### What needs to be done
From the first line to the last, write out the data below exactly.
[[ Material to process open ]]
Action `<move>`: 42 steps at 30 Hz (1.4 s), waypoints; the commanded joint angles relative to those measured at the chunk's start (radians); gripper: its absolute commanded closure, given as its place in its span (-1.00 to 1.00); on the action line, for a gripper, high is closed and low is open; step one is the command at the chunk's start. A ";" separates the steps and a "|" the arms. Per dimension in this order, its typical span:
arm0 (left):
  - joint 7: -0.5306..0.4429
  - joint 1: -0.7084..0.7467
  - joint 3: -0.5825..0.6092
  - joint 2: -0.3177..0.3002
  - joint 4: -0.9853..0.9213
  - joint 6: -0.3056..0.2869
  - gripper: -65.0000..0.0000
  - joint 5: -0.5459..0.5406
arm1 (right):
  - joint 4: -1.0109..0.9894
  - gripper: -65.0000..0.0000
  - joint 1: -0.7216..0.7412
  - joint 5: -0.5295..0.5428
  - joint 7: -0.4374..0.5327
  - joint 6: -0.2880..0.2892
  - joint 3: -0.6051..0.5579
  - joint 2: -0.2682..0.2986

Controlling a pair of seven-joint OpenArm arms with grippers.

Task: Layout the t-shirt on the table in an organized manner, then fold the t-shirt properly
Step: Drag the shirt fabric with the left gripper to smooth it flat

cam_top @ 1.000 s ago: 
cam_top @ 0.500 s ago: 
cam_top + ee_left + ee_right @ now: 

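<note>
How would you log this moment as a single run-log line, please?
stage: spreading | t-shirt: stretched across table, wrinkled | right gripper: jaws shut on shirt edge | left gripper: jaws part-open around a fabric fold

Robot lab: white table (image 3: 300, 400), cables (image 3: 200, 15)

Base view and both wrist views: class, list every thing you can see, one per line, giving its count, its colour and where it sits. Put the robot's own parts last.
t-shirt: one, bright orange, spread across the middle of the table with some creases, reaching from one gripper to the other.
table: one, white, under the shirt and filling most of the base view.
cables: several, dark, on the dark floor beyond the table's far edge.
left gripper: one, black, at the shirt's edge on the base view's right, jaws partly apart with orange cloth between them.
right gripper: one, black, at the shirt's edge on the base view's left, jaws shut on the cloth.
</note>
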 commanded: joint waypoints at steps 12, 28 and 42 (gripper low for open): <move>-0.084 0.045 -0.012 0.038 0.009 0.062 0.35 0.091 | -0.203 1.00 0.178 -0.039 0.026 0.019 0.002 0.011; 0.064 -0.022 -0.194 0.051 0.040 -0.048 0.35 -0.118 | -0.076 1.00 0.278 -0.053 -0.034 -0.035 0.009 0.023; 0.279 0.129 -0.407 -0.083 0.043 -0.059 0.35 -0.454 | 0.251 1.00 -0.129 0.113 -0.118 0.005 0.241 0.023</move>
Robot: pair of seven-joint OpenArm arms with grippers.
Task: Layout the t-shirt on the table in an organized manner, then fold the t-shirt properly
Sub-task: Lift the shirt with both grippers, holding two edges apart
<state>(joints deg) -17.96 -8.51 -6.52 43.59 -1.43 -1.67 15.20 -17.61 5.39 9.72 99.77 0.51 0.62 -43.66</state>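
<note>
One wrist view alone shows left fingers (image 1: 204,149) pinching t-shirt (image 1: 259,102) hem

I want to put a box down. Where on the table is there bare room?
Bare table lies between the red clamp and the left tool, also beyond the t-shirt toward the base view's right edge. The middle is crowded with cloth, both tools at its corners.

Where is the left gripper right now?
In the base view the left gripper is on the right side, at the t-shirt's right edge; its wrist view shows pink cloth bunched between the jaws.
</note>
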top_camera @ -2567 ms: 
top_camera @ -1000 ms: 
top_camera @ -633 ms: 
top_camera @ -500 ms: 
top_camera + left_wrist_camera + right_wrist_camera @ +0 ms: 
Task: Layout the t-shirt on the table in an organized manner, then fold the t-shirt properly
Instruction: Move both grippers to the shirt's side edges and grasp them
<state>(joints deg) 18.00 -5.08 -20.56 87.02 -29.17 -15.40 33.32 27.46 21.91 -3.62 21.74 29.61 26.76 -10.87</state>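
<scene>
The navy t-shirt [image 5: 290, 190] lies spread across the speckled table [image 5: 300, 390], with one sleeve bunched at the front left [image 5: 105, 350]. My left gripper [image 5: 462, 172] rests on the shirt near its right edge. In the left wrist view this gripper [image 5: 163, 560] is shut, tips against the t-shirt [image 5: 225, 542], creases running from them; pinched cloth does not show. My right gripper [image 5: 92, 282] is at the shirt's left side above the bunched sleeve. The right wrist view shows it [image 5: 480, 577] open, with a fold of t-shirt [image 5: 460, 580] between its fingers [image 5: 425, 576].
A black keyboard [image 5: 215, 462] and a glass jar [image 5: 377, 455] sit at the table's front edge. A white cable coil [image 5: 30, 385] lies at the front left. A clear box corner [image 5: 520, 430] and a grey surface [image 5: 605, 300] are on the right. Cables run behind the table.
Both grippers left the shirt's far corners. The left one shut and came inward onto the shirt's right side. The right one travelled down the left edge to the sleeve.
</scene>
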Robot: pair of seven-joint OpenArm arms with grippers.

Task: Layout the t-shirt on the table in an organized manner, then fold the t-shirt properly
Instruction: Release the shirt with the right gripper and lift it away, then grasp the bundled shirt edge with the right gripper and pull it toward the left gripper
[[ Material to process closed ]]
### Output for this exercise
Action `<move>`: 42 steps at 30 Hz (1.4 s), waypoints; the commanded joint angles relative to those measured at the chunk's start (radians); gripper: its absolute commanded closure, given as its place in its span (-1.00 to 1.00); on the action line, for a gripper, high is closed and low is open; step one is the command at the chunk's start. A ";" separates the steps and a "|" the arms. Per dimension in this order, its typical span:
arm0 (left):
  - joint 7: -0.5306..0.4429
  - joint 1: -0.7084..0.7467
  - joint 3: -0.5825..0.6092
  - joint 2: -0.3177..0.3002
  - joint 4: -0.9853..0.9213
  - joint 6: -0.3056..0.2869
  - gripper: -65.0000..0.0000
  - joint 5: -0.5459..0.5406
arm1 (right):
  - joint 4: -1.0109..0.9894
  - gripper: -65.0000..0.0000
  - joint 1: -0.7216..0.7412
  - joint 5: -0.5295..0.5428
  - joint 7: -0.4374..0.5327
  - joint 6: -0.2880..0.2892
  - joint 3: -0.6051..0.5579
  - joint 2: -0.2682..0.2986

Controlling a pair of seven-joint OpenArm arms with grippers.

Task: Layout the t-shirt on the table in an organized manner, then fold the t-shirt properly
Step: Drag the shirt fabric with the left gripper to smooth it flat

cam_top @ 1.000 s ago: 
cam_top @ 0.500 s ago: 
cam_top + ee_left + ee_right @ now: 

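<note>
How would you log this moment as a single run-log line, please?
stage: spreading | t-shirt: stretched across table, wrinkled | right gripper: jaws shut on shirt edge | left gripper: jaws part-open around a fabric fold

Robot lab: white table (image 3: 300, 400), cables (image 3: 200, 15)

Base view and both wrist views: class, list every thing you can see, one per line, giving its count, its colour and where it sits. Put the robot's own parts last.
t-shirt: one, bright orange, spread across the middle of the table with some creases, reaching from one gripper to the other.
table: one, white, under the shirt and filling most of the base view.
cables: several, dark, on the dark floor beyond the table's far edge.
left gripper: one, black, at the shirt's edge on the base view's right, jaws partly apart with orange cloth between them.
right gripper: one, black, at the shirt's edge on the base view's left, jaws shut on the cloth.
</note>
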 commanded: joint waypoints at steps 12, 28 and 42 (gripper low for open): <move>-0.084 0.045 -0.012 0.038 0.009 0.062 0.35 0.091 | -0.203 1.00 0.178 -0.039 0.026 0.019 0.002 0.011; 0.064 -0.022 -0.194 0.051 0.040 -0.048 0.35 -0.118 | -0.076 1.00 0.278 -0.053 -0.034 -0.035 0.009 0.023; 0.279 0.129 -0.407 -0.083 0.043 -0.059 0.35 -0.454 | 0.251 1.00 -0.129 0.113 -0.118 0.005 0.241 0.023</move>
Robot: pair of seven-joint OpenArm arms with grippers.
Task: Layout the t-shirt on the table in an organized manner, then fold the t-shirt properly
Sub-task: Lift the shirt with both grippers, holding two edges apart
<state>(joints deg) -17.96 -8.51 -6.52 43.59 -1.43 -1.67 15.20 -17.61 5.39 9.72 99.77 0.51 0.62 -43.66</state>
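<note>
One wrist view alone shows left fingers (image 1: 204,149) pinching t-shirt (image 1: 259,102) hem

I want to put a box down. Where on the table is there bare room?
Bare table lies between the red clamp and the left tool, also beyond the t-shirt toward the base view's right edge. The middle is crowded with cloth, both tools at its corners.

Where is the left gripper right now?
In the base view the left gripper is on the right side, at the t-shirt's right edge; its wrist view shows pink cloth bunched between the jaws.
</note>
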top_camera @ -2567 ms: 
top_camera @ -1000 ms: 
top_camera @ -633 ms: 
top_camera @ -500 ms: 
top_camera + left_wrist_camera + right_wrist_camera @ +0 ms: 
Task: Layout the t-shirt on the table in an organized manner, then fold the t-shirt properly
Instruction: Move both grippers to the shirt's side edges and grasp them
<state>(joints deg) 18.00 -5.08 -20.56 87.02 -29.17 -15.40 33.32 27.46 21.91 -3.62 21.74 29.61 26.76 -10.87</state>
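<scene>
The navy t-shirt [image 5: 290, 190] lies spread across the speckled table [image 5: 300, 390], with one sleeve bunched at the front left [image 5: 105, 350]. My left gripper [image 5: 462, 172] rests on the shirt near its right edge. In the left wrist view this gripper [image 5: 163, 560] is shut, tips against the t-shirt [image 5: 225, 542], creases running from them; pinched cloth does not show. My right gripper [image 5: 92, 282] is at the shirt's left side above the bunched sleeve. The right wrist view shows it [image 5: 480, 577] open, with a fold of t-shirt [image 5: 460, 580] between its fingers [image 5: 425, 576].
A black keyboard [image 5: 215, 462] and a glass jar [image 5: 377, 455] sit at the table's front edge. A white cable coil [image 5: 30, 385] lies at the front left. A clear box corner [image 5: 520, 430] and a grey surface [image 5: 605, 300] are on the right. Cables run behind the table.
Both grippers left the shirt's far corners. The left one shut and came inward onto the shirt's right side. The right one travelled down the left edge to the sleeve.
</scene>
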Robot: pair of seven-joint OpenArm arms with grippers.

Task: Layout the t-shirt on the table in an organized manner, then fold the t-shirt properly
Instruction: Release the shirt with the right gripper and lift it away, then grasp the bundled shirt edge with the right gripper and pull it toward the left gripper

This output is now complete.